- _WORK INSTRUCTION_
Could you retype all of the data below exactly as given?

═══ DATA EXTRACT ═══

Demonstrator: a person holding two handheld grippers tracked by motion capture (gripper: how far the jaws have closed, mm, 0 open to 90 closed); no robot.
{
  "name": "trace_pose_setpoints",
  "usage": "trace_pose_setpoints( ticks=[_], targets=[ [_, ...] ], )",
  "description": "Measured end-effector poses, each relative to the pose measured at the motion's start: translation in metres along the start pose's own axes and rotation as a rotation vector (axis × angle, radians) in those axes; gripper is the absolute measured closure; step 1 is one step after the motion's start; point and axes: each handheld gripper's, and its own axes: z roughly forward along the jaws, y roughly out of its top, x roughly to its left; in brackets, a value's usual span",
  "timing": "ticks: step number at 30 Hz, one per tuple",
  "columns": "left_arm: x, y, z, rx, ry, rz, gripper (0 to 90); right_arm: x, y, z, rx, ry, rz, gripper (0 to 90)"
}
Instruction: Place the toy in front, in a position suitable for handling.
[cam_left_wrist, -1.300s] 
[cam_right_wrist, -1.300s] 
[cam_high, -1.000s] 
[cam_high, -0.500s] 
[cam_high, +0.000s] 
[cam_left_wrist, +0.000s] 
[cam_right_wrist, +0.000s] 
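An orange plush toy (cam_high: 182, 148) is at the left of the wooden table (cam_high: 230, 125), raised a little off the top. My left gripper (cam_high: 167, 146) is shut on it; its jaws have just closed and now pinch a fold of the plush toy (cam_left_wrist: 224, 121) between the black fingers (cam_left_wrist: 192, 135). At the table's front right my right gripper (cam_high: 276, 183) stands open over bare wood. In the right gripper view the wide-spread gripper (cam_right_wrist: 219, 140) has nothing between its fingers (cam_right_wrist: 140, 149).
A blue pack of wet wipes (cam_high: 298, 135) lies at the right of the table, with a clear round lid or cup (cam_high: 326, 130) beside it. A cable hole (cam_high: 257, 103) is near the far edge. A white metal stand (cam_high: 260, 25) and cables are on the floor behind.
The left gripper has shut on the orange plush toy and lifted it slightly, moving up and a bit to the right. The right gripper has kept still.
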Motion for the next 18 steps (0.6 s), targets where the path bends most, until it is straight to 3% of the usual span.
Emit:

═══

- _WRITTEN SOLUTION_
Demonstrator: a person holding two handheld grippers tracked by motion capture (gripper: how far the jaws have closed, mm, 0 open to 90 closed); no robot.
{
  "name": "trace_pose_setpoints",
  "usage": "trace_pose_setpoints( ticks=[_], targets=[ [_, ...] ], )",
  "description": "Measured end-effector poses, each relative to the pose measured at the motion's start: translation in metres along the start pose's own axes and rotation as a rotation vector (axis × angle, radians) in those axes; gripper is the absolute measured closure; step 1 is one step after the motion's start; point and axes: each handheld gripper's, and its own axes: z roughly forward along the jaws, y roughly out of its top, x roughly to its left; in brackets, a value's usual span",
  "timing": "ticks: step number at 30 Hz, one per tuple",
  "columns": "left_arm: x, y, z, rx, ry, rz, gripper (0 to 90); right_arm: x, y, z, rx, ry, rz, gripper (0 to 90)"
}
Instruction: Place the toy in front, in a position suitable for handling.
[cam_left_wrist, -1.300s] 
[cam_right_wrist, -1.300s] 
[cam_high, -1.000s] 
[cam_high, -0.500s] 
[cam_high, +0.000s] 
[cam_left_wrist, +0.000s] 
[cam_right_wrist, +0.000s] 
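An orange plush toy (cam_high: 182, 148) is at the left of the wooden table (cam_high: 230, 125), raised a little off the top. My left gripper (cam_high: 167, 146) is shut on it; its jaws have just closed and now pinch a fold of the plush toy (cam_left_wrist: 224, 121) between the black fingers (cam_left_wrist: 192, 135). At the table's front right my right gripper (cam_high: 276, 183) stands open over bare wood. In the right gripper view the wide-spread gripper (cam_right_wrist: 219, 140) has nothing between its fingers (cam_right_wrist: 140, 149).
A blue pack of wet wipes (cam_high: 298, 135) lies at the right of the table, with a clear round lid or cup (cam_high: 326, 130) beside it. A cable hole (cam_high: 257, 103) is near the far edge. A white metal stand (cam_high: 260, 25) and cables are on the floor behind.
The left gripper has shut on the orange plush toy and lifted it slightly, moving up and a bit to the right. The right gripper has kept still.
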Motion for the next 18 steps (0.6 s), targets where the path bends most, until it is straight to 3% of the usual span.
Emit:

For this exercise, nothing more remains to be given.